**ASSIGNED TASK:** Filter the entries for the string "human". Copy each line that has it.

**DATA SECTION:**
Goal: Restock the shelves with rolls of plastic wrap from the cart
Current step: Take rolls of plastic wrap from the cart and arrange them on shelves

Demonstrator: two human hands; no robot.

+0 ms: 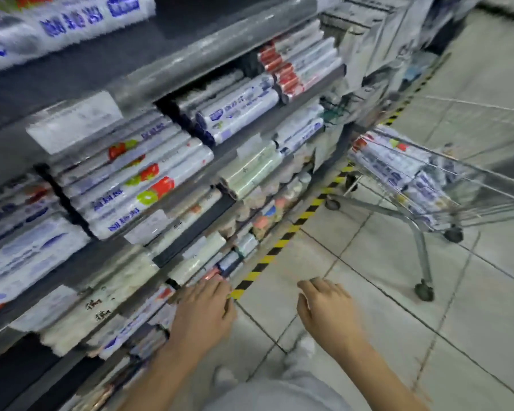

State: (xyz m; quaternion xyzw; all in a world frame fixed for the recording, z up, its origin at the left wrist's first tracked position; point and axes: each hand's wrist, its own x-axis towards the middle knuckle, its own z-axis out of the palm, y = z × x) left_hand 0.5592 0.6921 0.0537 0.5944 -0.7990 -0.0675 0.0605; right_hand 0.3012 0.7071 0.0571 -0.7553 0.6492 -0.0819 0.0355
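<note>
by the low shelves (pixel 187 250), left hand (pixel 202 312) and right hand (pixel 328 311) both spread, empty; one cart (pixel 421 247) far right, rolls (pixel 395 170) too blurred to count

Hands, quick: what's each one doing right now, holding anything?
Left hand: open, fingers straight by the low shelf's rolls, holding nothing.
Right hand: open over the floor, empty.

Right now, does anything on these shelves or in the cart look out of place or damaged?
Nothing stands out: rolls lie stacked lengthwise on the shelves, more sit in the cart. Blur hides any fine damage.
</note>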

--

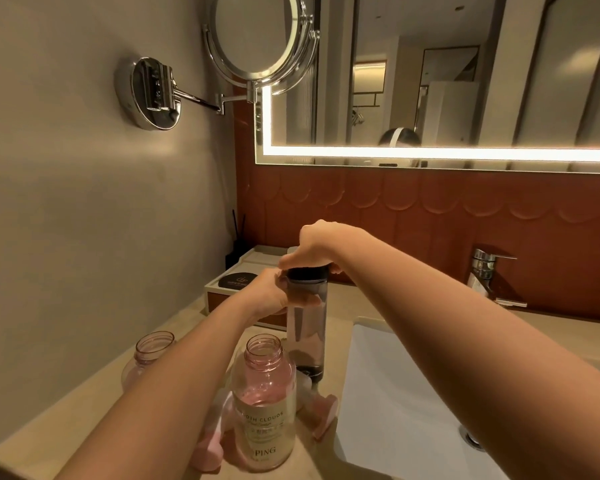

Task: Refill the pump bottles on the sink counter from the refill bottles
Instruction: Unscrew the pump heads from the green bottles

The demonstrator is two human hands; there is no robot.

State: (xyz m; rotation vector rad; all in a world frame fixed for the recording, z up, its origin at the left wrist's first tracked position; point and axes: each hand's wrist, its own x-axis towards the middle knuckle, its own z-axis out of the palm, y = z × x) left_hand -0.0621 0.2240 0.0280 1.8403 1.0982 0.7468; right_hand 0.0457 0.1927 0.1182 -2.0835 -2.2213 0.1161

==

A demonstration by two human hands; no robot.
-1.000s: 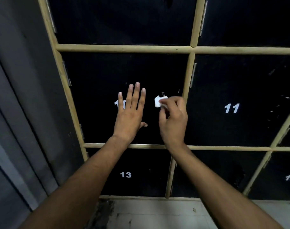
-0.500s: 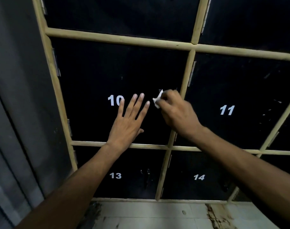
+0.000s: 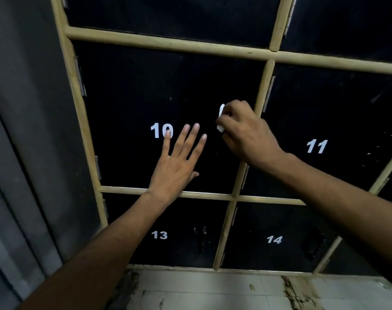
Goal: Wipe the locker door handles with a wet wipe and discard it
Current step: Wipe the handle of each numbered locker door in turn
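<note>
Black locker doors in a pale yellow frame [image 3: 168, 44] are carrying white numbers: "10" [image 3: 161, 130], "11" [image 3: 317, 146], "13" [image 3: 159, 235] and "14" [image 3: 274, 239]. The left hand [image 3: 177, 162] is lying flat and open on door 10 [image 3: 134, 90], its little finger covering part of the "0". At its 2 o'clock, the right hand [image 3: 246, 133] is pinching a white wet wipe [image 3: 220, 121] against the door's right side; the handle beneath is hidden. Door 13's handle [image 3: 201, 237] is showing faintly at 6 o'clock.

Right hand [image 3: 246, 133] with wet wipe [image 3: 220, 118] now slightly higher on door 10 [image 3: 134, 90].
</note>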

**RESULT:**
Demonstrator: two human hands; no robot.
The demonstrator is two human hands; there is no robot.
A demonstration by two human hands; no robot.

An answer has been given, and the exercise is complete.